:: What to do ::
The material is to be repeated exactly, from first line to last.

[Given material Boundary: Start]

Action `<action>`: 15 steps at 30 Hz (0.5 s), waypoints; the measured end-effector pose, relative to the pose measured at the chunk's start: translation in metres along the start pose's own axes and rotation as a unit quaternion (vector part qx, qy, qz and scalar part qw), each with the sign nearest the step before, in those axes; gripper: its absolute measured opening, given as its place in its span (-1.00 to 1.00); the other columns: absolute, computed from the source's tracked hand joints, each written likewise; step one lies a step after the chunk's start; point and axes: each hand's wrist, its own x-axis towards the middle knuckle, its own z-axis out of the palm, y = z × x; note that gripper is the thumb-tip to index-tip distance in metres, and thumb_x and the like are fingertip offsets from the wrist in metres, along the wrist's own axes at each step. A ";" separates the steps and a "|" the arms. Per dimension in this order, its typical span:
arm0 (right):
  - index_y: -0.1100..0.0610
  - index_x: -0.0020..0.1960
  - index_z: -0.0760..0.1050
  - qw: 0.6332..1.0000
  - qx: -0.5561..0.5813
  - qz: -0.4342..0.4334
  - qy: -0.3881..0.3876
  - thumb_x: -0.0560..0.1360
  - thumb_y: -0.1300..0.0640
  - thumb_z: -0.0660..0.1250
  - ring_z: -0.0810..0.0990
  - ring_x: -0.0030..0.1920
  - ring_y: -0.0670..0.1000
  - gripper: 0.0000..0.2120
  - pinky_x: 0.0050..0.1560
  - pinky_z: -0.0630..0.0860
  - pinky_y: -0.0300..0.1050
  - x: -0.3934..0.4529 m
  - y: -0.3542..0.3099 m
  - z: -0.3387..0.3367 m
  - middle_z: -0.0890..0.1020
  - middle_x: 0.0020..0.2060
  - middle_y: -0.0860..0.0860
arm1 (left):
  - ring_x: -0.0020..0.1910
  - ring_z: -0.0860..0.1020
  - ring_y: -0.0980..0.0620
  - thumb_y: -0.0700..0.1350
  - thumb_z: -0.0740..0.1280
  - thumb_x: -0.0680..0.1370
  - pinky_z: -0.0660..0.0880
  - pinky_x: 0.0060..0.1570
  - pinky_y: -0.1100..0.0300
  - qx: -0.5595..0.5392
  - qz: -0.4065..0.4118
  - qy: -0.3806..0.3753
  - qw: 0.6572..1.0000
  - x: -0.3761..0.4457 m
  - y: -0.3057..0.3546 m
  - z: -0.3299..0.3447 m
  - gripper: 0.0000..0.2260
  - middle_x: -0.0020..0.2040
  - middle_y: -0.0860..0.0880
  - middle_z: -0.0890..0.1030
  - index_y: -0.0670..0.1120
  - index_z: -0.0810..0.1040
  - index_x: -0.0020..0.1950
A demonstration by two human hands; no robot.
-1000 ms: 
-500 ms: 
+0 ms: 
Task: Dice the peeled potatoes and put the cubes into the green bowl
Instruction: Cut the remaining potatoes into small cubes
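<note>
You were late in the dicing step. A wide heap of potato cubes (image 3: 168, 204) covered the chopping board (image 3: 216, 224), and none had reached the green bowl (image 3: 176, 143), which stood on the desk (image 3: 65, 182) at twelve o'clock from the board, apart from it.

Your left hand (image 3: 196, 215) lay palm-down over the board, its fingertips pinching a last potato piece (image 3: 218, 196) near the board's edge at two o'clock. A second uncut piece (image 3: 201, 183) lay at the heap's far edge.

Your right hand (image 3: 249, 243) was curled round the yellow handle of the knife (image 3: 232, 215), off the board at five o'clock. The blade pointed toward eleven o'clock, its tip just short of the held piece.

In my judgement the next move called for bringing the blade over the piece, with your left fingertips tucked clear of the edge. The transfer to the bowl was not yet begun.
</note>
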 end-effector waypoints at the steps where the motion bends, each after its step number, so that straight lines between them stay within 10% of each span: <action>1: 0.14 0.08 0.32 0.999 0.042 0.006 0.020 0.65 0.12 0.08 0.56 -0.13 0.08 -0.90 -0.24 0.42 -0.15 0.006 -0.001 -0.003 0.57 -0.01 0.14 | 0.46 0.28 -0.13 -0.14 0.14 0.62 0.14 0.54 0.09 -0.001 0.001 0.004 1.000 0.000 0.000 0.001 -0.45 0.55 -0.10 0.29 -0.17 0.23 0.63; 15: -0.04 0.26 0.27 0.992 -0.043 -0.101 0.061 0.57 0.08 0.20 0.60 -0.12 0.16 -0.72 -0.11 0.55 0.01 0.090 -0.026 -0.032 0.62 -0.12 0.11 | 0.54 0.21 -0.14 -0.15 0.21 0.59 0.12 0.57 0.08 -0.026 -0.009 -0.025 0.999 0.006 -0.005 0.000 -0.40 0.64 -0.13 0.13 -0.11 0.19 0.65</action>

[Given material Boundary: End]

:: Final answer ::
Action `<action>`: 15 steps at 30 Hz (0.5 s), waypoints; the measured end-effector pose, relative to the pose measured at the chunk's start: translation in metres along the start pose's own axes and rotation as a unit quaternion (vector part qx, qy, qz and scalar part qw), each with the sign nearest the step before, in those axes; gripper: its absolute measured opening, given as its place in its span (-1.00 to 1.00); the other columns: absolute, computed from the source's tracked hand joints, each written likewise; step one lies a step after the chunk's start; point and axes: each hand's wrist, its own x-axis towards the middle knuckle, its own z-axis out of the palm, y = z × x; note that gripper is the thumb-tip to index-tip distance in metres, and thumb_x and the like are fingertip offsets from the wrist in metres, along the wrist's own axes at each step. A ";" separates the steps and a "|" the arms. Per dimension in this order, its typical span:
arm0 (right):
  - index_y: -0.1100..0.0610
  - index_x: -0.0020..0.1960
  - index_z: -0.0760..0.1050
  - qw: 0.6332..1.0000
  - qx: -0.5561..0.5813
  - qz: -0.4342..0.4334
  - qy: -0.3881..0.3876
  - thumb_x: -0.0560..0.1360
  - thumb_y: -0.1300..0.0640
  - thumb_z: -0.0660..0.1250
  - ring_z: -0.0810..0.0990
  - ring_x: -0.0030..0.1920
  - ring_y: -0.0670..0.1000
  - gripper: 0.0000..0.2120
  - pinky_x: 0.0050..0.1560
  - pinky_z: -0.0630..0.0860
  - pinky_y: -0.0300..0.1050
  - x: -0.3934..0.4529 m
  - y: -0.3542..0.3099 m
  - z: -0.3387..0.3367 m
  - middle_z: -0.0890..0.1020
  - middle_x: 0.0020..0.2060
  - middle_y: -0.0860..0.0860
arm1 (left):
  - ring_x: -0.0020..0.1910
  - ring_z: -0.0860..0.1020
  - ring_y: -0.0980..0.0620
  - thumb_y: -0.0700..0.1350
  - thumb_z: -0.0740..0.1280
  - thumb_x: -0.0680..0.1370
  - pinky_z: -0.0660..0.0880
  - pinky_x: 0.0060..0.1570
  - pinky_y: -0.1100..0.0300
  - qx: -0.5595..0.5392
  - qz: -0.4065..0.4118
  - qy: -0.3806..0.3753
  - qw: 0.6572..1.0000
  - x: -0.3761..0.4457 m
  - y: -0.3057..0.3546 m
  - z: -0.3299..0.3447 m
  - gripper: 0.0000..0.2260
  - middle_x: -0.0020..0.2040
  - middle_y: -0.0860..0.0880
  - middle_z: -0.0890..0.1030
  - index_y: -0.0670..0.1120
  - index_z: -0.0810..0.1040
  - index_x: -0.0020..0.1950
A demonstration by two human hands; no robot.
-1000 ms: 
-500 ms: 
+0 ms: 
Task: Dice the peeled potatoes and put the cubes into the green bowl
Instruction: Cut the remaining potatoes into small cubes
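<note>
You were late in the dicing step. A wide heap of potato cubes (image 3: 168, 204) covered the chopping board (image 3: 216, 224), and none had reached the green bowl (image 3: 176, 143), which stood on the desk (image 3: 65, 182) at twelve o'clock from the board, apart from it.

Your left hand (image 3: 196, 215) lay palm-down over the board, its fingertips pinching a last potato piece (image 3: 218, 196) near the board's edge at two o'clock. A second uncut piece (image 3: 201, 183) lay at the heap's far edge.

Your right hand (image 3: 249, 243) was curled round the yellow handle of the knife (image 3: 232, 215), off the board at five o'clock. The blade pointed toward eleven o'clock, its tip just short of the held piece.

In my judgement the next move called for bringing the blade over the piece, with your left fingertips tucked clear of the edge. The transfer to the bowl was not yet begun.
</note>
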 end-effector waypoints at the steps where the motion bends, each after its step number, so that straight lines between them stay within 10% of each span: <action>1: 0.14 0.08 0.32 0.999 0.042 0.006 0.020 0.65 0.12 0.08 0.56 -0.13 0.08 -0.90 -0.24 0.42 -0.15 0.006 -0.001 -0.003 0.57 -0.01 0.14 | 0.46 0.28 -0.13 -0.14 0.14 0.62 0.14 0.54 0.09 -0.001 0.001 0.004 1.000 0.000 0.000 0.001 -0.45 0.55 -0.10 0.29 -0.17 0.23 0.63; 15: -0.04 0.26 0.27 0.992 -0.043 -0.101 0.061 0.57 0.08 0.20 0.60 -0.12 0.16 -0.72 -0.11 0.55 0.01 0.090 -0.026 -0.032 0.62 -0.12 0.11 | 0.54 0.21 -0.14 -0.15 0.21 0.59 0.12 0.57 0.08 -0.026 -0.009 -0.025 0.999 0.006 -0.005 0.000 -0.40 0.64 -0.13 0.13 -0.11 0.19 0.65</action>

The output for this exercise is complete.